Can I install an older OS X over a newer OS X without restoring from backup?

Solution 1:

No - the installer will refuse to run unless you follow the erase and install procedure.

  • https://support.apple.com/en-us/HT204904 - go to the Erase your drive and install OS X section at the bottom of the article.

You would have much better luck with:

  1. Back up the Mac - make a bootable clone if you like that flexibility or Time Machine is fine.
  2. Install the older OS on to an external drive. Make a junk/admin user when the setup assistant runs.
  3. Add a new user and point that user's home folder at your "current" /Volume/whatever/Users/shortname folder.
  4. Test things that are likely to break: Mail, Contacts, Photos - things that are stored in a database are likely to not be happy going back to older file structures.
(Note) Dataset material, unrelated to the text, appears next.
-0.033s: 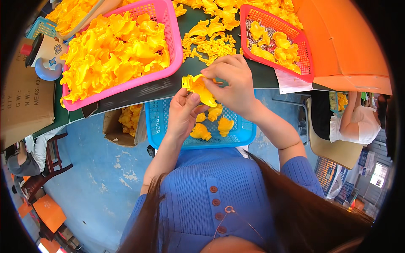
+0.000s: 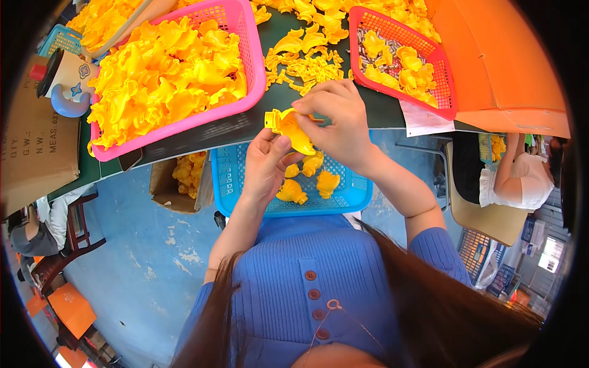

Once you have a hit list of the things that do and do not break, you can decide to clean things up or manually migrate things to a second "clean installation"

If you don't like the complexity or are not comfortable with the concepts above, you might want to just start with the old OS and move things over one by one when you need them. Having a bootable backup here is key since you may have to boot to the newer OS and export things with a tool or by hand for data that doesn't migrate easily.

If you're comfortable managing several backups and several OS and several home folders, you may never go back to having your OS run on the same volume as your user home folder. I know people (mostly NEXT era Apple employees and others in the profession) that use this method all the time to make OS changes less intrusive and to separate the backup of user data from the backup of system data and caches.